§ **Exercise brief**
Go over the data and work out how many lines include the word "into". Give that number only.
══════════════════════════════
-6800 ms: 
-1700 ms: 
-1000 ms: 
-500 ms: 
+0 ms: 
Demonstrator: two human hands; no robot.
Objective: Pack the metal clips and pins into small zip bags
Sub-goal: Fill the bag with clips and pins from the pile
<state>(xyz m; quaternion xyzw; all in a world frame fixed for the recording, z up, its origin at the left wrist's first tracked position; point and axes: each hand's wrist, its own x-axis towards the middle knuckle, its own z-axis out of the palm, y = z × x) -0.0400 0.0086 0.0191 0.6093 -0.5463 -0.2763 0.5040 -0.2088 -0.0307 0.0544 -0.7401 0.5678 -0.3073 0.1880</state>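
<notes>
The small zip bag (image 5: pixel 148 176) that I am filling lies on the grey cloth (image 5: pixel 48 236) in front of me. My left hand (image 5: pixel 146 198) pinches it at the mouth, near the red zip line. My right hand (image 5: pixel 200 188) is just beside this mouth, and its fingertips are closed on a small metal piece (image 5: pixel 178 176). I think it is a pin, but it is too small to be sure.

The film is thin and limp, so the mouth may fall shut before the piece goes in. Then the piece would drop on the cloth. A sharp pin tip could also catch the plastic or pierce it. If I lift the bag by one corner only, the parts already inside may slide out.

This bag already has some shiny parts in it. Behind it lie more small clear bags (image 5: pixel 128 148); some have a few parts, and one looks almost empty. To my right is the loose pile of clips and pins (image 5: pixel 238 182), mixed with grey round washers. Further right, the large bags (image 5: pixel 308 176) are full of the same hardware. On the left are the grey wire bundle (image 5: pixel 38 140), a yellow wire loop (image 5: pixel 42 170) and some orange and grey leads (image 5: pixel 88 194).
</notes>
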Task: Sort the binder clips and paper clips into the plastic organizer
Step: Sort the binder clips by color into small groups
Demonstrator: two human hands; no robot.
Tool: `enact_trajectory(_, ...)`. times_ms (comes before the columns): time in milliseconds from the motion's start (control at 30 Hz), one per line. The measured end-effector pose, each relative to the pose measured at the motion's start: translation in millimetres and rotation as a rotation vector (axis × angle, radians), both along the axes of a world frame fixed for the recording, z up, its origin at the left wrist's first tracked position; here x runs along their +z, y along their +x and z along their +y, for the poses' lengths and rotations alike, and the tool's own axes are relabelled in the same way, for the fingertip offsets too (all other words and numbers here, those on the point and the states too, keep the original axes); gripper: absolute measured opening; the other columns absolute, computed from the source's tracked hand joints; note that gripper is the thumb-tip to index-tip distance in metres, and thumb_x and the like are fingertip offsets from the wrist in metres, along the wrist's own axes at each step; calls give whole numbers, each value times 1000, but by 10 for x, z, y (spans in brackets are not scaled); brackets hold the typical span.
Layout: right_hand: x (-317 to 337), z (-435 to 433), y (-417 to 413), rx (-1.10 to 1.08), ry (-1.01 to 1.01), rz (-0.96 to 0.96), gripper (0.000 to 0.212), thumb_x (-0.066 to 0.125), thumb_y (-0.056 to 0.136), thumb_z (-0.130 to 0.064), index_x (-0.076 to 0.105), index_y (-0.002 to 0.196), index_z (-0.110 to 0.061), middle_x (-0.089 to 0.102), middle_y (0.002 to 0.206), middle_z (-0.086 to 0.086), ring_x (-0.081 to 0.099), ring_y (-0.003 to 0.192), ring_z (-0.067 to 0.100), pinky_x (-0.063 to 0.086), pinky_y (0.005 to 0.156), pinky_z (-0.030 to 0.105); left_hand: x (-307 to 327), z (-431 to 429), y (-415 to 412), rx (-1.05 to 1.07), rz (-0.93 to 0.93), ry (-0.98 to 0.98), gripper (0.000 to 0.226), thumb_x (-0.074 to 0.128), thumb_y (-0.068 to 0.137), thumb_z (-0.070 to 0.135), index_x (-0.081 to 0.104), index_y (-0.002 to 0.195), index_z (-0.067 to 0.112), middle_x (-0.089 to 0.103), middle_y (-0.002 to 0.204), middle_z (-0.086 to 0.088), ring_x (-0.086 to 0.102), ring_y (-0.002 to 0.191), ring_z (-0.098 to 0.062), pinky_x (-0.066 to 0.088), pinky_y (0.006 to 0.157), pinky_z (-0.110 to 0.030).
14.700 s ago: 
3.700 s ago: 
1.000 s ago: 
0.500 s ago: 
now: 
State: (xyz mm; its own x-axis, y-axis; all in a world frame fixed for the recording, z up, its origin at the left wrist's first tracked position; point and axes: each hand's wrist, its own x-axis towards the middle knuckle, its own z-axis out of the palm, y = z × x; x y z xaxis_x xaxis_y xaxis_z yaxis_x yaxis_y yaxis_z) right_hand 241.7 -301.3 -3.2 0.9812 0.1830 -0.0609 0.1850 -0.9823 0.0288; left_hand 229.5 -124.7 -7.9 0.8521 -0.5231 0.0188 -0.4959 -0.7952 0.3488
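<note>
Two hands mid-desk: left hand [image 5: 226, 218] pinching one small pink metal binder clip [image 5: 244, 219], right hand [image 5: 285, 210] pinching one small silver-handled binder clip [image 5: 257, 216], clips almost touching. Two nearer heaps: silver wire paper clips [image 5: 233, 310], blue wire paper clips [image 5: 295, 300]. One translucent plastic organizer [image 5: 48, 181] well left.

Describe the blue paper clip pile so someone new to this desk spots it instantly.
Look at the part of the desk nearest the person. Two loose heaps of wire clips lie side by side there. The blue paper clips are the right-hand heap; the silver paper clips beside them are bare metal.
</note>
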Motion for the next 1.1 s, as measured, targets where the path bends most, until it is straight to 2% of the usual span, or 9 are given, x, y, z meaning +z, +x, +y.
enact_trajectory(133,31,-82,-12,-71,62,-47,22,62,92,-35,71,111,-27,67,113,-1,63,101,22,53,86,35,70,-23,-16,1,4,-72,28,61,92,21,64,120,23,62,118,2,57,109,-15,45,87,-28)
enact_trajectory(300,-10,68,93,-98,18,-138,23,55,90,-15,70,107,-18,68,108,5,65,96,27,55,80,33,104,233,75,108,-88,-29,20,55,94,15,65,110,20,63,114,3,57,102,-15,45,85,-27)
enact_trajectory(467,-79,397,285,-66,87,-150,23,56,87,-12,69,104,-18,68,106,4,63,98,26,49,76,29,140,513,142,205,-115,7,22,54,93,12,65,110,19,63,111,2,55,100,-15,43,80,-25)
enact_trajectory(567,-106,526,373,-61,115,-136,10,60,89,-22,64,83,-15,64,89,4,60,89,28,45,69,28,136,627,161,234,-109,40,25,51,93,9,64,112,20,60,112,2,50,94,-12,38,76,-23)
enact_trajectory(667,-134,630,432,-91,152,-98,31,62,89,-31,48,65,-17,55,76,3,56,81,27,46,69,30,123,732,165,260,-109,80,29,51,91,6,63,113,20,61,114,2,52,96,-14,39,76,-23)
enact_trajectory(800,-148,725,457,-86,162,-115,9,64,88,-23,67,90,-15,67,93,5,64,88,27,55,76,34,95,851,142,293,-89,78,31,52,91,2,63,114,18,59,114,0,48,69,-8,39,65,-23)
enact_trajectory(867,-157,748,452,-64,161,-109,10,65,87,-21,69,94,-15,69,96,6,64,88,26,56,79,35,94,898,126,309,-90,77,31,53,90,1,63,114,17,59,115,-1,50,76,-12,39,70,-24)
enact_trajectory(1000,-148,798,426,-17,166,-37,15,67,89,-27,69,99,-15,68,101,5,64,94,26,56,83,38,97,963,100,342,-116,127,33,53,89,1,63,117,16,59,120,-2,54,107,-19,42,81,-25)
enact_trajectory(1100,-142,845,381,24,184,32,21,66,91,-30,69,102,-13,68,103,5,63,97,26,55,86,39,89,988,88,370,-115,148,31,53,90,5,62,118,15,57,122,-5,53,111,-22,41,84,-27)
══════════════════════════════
§ **Solution for this exercise**
3